What the task asks — In the listing below, find the line containing "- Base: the" and the line containing "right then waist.". Repeat exactly those two lines and every line between them.

Stored data —

[Start of section]

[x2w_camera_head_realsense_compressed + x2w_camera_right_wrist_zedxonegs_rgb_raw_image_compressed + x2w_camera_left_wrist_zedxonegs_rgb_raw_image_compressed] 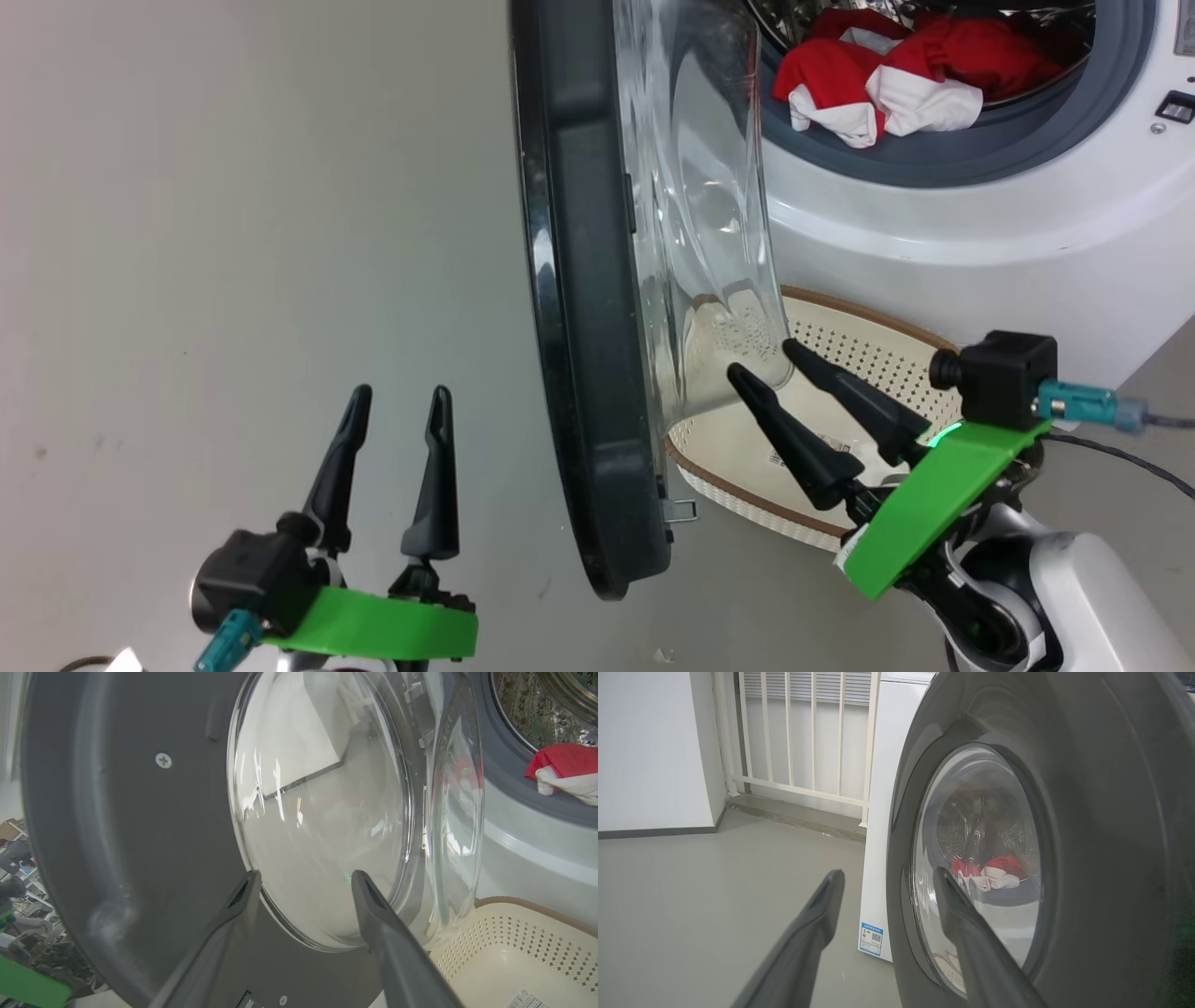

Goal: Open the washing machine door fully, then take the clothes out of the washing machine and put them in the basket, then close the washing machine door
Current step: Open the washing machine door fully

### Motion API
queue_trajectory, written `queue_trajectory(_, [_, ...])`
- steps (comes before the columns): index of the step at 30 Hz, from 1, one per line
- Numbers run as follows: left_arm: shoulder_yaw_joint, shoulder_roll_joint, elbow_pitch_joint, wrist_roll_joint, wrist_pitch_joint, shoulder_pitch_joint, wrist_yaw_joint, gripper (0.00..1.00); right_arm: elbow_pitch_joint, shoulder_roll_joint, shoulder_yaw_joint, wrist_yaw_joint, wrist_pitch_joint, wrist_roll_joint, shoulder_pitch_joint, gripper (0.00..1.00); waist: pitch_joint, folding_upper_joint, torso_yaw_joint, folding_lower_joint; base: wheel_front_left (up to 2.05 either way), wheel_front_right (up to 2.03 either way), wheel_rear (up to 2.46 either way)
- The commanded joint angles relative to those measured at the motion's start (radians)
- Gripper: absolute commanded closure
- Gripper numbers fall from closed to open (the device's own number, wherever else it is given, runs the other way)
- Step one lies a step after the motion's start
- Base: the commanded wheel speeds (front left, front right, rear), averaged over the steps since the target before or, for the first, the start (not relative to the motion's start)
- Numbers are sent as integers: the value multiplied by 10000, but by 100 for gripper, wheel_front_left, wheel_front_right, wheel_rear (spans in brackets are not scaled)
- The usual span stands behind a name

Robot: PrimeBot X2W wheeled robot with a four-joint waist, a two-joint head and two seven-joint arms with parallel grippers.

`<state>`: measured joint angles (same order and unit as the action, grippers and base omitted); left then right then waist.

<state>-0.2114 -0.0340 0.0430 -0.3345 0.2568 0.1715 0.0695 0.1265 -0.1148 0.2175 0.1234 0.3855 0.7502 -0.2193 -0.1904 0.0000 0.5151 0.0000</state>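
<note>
Tips of right hand (760, 357) near washing machine door (588, 327)

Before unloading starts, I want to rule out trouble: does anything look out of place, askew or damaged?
Nothing looks damaged or spilled. The clothes slump from the drum onto the grey rubber ring, and the washing machine door stands only part open, its glass bowl crossing the basket's end in the head view.
</note>
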Motion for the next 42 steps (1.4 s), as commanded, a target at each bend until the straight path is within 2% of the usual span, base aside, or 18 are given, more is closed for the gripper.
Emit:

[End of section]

Exercise response —
- Base: the commanded wheel speeds (front left, front right, rear), averaged over the steps since the target before or, for the first, the start (not relative to the motion's start)
- Numbers are sent as integers: the value multiplied by 10000, but by 100 for gripper, wheel_front_left, wheel_front_right, wheel_rear (spans in brackets are not scaled)
- The usual span stands behind a name

Robot: PrimeBot X2W wheeled robot with a four-joint waist, a two-joint head and two seven-joint arms with parallel grippers.

`<state>`: measured joint angles (same order and unit as the action, grippers and base omitted); left then right then waist.

This exercise has now been finished.